[ BAB - 03 ]

1.3K 292 116
                                    

Bantu koreksi typo, ya.

[ BAB 03 - PENEMPATAN POSISI ]














“Ibu Lula, tolong—katanya di XII IPS G, ada yang make hena.

Pukul 08.30 pagi, La Lula baru tuntas menghukum siswa yang tidak mengenakan perintilan lengkap sewaktu upacara, ia belum duduk di kursi. Bahkan tas tentengnya belum ditaruh. Sedangkan dirinya disuruh menangani aduan siswa.

Lagipula, hena tidak termasuk pelanggaran! Kalau bukan guru sepuh yang akan segera pensiun—La Lula jamin, ia sudah menyembur guru yang fokus bermain ponsel itu.

Tolong, lah, biarkan La Lula bernapas dahulu.

Ditambah, La Lula bukan tipikal manusia yang gampang ambil pusing. Semisal tidak suka, ia akan mengutarakan, kalau ia merasa tidak adil; ia pasti bersuara.

Tingkat kesabarannya pun sangat tipis. Setipis satu helaian rambut.

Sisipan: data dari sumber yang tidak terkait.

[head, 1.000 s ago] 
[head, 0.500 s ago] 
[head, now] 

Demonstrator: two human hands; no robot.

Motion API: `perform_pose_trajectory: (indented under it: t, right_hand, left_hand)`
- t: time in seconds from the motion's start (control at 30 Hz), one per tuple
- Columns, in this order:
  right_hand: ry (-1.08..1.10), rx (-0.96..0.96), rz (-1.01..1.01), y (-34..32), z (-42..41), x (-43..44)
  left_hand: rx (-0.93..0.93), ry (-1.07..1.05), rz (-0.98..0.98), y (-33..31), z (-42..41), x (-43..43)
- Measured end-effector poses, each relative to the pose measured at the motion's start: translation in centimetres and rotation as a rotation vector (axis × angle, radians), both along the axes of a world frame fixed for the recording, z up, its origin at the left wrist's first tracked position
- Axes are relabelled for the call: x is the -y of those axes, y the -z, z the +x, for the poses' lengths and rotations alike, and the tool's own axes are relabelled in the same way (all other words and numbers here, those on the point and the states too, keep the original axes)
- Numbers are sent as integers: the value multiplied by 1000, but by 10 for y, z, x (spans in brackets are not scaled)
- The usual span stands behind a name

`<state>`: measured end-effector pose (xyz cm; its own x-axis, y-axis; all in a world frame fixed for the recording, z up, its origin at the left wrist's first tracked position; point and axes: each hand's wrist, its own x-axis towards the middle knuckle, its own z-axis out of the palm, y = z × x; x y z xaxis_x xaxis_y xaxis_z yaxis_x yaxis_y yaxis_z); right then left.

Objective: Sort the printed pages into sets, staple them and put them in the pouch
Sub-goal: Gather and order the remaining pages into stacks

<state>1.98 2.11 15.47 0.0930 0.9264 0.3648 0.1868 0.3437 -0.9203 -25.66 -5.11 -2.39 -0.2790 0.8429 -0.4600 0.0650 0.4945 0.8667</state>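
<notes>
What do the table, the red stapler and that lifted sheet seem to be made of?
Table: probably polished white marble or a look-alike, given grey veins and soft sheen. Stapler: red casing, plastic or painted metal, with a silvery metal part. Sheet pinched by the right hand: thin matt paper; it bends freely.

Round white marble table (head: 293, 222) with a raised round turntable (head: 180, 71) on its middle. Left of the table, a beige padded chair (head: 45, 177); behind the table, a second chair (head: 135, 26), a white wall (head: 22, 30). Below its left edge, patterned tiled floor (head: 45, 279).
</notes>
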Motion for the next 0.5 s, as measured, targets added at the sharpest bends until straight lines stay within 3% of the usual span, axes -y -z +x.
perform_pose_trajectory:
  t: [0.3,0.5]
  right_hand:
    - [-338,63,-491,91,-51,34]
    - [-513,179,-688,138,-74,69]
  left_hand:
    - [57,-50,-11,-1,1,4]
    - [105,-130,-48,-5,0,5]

“Jangan cuma rambut yang kamu catok. Kerjaan kamu disepelein.”

Lah?

Perasaan, La Lula cuma diam? Kenapa rambutnya disenggol? Hobi betul mencari gara-gara.

“Bu Ismi, aku emang nyatok rambut tiap pagi. Tapi, aku enggak telat tiba ke sekolah, kok. Urusan style aku enggak perlu dibawa-bawa. Aku barusan udah ngehukum siswa, ini jadwal piket Ibu, semestinya Ibu yang bertugas, tapi saya gantiin. Minimal, Ibu ucapin makasih, tapi kalau emang enggak pengen berterimakasih, jangan bikin aku jengkel. Tadinya, aku ikhlas ngebantu Ibu, sekarang nyesel. Senin depan, Ibu piket sendiri.”

Astagfirullah, Ibu Lula, kasar banget sama orang tua. Padahal, Ibu niatnya baik, ngeingatin kamu tugas guru gimana.”

La Lula merotasikan bola mata. Ia mengembuskan napas panjang. Ia beranjak menuju kursi, letih akibat seharian berdiri.

“Enggak usah diingetin, Bu. Ibu sendiri lupa tugas Ibu, ngapain ngingetin tugas aku? Buang-buang waktu Ibu yang berharga.”

Ibu Ismi mengusap dada. Seakan perlakuan La Lula begitu keji. Faktor umur, La Lula mencoba harap maklum.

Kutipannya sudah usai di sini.